Every line containing the string "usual" is to be copied from the records.
═══ SOURCE DATA
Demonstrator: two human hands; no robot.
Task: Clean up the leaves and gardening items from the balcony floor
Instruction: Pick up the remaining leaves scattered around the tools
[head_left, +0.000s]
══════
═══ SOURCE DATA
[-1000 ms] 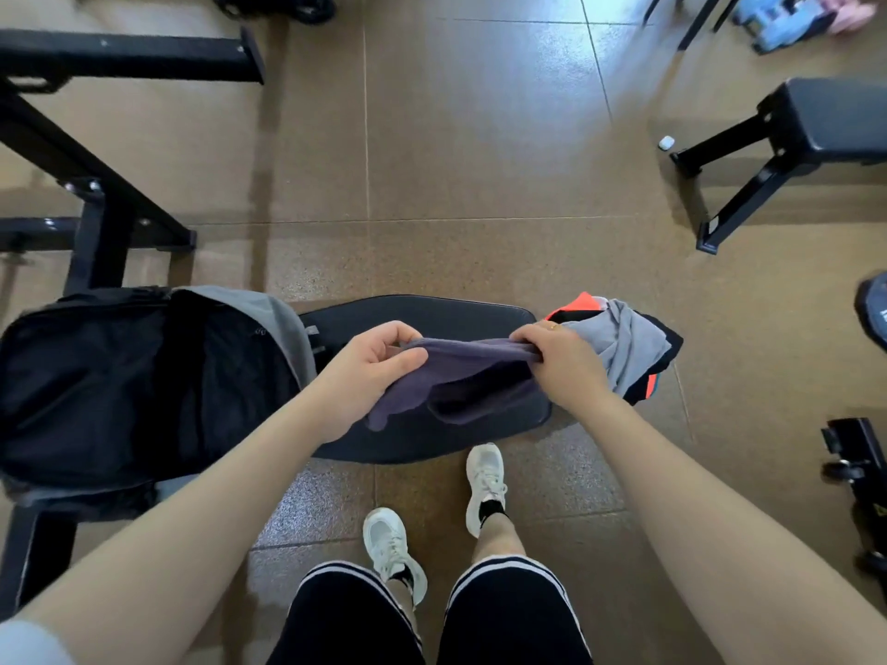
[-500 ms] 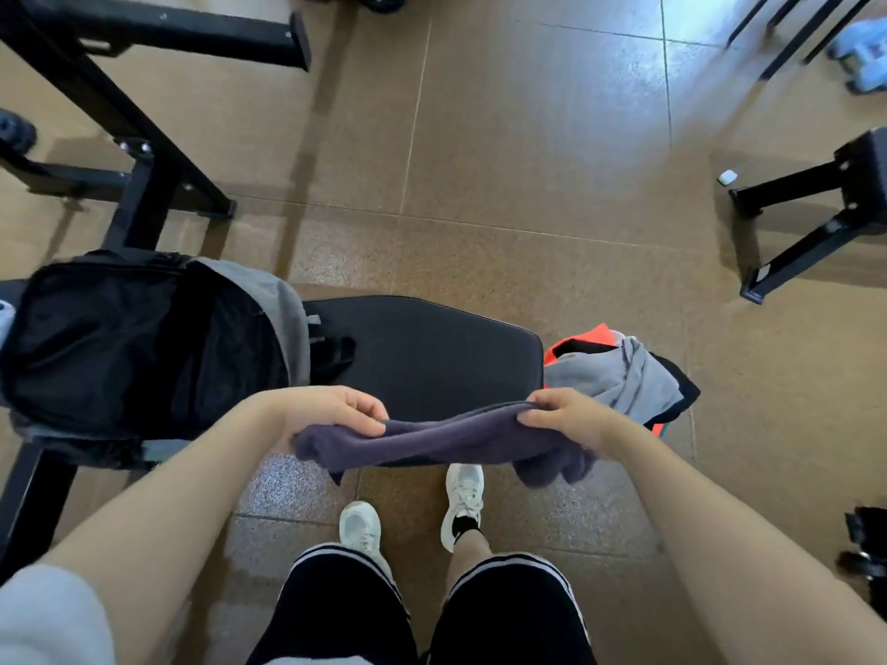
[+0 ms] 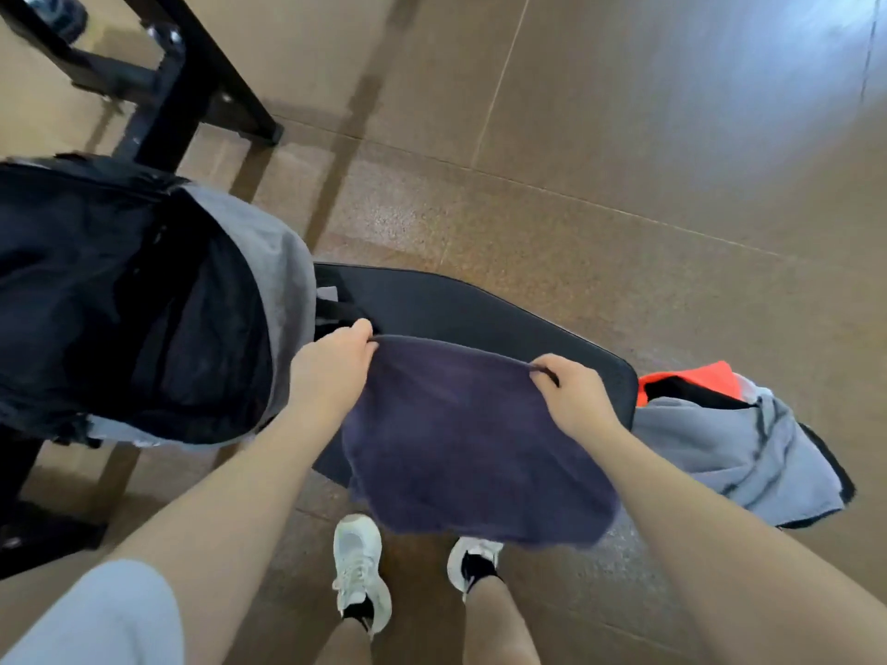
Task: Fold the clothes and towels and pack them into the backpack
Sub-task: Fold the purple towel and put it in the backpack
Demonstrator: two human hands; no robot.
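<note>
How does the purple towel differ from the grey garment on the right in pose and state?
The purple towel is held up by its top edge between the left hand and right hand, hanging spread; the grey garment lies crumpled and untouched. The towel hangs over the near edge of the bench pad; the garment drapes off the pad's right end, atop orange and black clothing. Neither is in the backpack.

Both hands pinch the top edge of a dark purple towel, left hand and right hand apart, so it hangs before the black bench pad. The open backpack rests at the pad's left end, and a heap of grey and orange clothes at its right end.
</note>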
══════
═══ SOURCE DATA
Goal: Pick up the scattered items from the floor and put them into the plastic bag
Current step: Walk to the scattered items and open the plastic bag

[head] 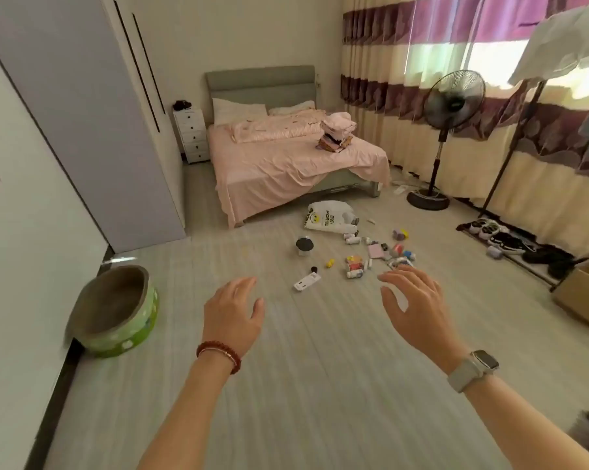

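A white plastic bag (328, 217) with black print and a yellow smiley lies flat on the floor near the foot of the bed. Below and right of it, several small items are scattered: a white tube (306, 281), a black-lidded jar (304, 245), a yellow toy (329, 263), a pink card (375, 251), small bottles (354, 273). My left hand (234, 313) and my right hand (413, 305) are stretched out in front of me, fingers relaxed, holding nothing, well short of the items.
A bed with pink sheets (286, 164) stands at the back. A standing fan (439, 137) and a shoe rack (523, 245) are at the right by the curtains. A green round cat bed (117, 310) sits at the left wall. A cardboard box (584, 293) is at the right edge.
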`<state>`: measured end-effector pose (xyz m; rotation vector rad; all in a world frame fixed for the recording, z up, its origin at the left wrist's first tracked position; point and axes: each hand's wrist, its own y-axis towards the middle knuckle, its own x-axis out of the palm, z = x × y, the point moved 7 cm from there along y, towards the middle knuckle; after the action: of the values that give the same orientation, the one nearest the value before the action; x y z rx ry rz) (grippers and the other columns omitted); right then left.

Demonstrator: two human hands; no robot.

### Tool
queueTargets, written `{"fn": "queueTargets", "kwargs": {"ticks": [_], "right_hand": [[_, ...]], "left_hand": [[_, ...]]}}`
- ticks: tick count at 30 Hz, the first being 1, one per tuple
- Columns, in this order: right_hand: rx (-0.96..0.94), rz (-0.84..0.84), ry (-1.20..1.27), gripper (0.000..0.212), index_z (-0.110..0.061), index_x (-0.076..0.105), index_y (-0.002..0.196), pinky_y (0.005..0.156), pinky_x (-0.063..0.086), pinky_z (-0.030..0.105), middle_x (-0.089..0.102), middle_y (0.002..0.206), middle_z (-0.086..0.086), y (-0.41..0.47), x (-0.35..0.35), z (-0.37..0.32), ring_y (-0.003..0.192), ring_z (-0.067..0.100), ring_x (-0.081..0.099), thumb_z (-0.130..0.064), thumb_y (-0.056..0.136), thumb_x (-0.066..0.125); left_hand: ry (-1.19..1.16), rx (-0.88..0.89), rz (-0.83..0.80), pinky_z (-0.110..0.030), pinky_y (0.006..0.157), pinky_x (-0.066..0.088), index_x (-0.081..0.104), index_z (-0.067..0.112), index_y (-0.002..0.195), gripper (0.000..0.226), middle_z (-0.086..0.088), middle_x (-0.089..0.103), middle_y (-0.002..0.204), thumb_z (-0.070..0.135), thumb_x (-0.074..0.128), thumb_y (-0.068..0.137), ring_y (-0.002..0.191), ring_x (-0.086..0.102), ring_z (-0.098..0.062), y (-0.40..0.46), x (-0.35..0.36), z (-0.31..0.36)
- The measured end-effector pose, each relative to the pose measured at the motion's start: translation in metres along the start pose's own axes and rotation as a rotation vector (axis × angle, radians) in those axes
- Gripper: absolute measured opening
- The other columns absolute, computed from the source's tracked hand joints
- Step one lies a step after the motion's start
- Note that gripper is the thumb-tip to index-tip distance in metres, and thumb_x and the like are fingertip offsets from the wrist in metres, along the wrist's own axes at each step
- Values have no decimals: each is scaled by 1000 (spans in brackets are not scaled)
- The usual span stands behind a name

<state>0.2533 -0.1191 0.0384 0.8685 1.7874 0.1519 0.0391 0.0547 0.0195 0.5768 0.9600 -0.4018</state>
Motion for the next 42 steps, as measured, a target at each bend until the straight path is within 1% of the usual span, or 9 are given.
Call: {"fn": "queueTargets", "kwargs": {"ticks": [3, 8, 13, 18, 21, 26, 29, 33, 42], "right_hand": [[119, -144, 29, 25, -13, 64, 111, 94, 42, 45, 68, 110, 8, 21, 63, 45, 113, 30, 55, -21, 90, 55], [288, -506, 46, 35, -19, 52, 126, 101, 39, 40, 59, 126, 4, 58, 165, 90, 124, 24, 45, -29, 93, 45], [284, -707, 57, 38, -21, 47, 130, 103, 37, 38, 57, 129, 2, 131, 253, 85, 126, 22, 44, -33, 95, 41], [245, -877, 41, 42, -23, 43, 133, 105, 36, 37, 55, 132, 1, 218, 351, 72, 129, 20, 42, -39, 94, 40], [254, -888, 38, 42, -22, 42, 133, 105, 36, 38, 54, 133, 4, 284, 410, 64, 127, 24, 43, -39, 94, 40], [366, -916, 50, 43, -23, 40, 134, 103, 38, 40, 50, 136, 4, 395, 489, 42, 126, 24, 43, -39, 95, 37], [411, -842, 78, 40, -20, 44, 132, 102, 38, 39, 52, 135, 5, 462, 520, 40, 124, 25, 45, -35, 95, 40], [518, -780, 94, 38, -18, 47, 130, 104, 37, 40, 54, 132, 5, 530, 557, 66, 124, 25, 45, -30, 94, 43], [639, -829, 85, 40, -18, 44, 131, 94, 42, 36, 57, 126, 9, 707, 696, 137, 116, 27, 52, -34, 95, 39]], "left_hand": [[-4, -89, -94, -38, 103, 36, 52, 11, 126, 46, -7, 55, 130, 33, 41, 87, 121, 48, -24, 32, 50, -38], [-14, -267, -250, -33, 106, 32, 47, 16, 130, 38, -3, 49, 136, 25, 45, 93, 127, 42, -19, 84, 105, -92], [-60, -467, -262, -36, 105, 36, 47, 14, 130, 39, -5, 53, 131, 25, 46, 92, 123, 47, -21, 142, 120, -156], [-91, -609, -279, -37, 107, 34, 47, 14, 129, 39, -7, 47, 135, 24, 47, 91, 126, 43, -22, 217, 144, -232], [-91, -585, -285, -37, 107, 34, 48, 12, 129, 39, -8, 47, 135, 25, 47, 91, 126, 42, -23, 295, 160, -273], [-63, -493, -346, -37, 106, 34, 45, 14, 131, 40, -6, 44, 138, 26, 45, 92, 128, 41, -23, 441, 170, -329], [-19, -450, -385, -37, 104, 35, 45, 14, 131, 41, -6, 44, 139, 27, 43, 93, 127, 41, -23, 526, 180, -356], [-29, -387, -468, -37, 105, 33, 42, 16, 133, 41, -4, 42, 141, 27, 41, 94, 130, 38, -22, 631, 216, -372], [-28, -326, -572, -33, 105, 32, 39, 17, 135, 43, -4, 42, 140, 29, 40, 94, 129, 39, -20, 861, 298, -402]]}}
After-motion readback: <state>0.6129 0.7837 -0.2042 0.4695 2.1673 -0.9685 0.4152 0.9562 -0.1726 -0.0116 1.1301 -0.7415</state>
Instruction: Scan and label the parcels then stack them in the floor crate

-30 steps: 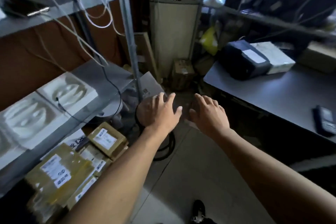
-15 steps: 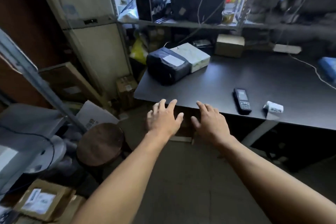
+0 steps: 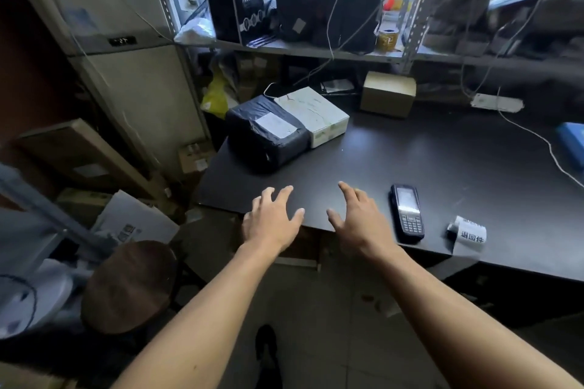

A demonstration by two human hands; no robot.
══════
ANSWER TO THIS EXERCISE:
- The usual span stands behind a name
Motion for the next 42 steps, as measured, a target at each bend until the straight path is within 1% of the usual span, or 9 are given.

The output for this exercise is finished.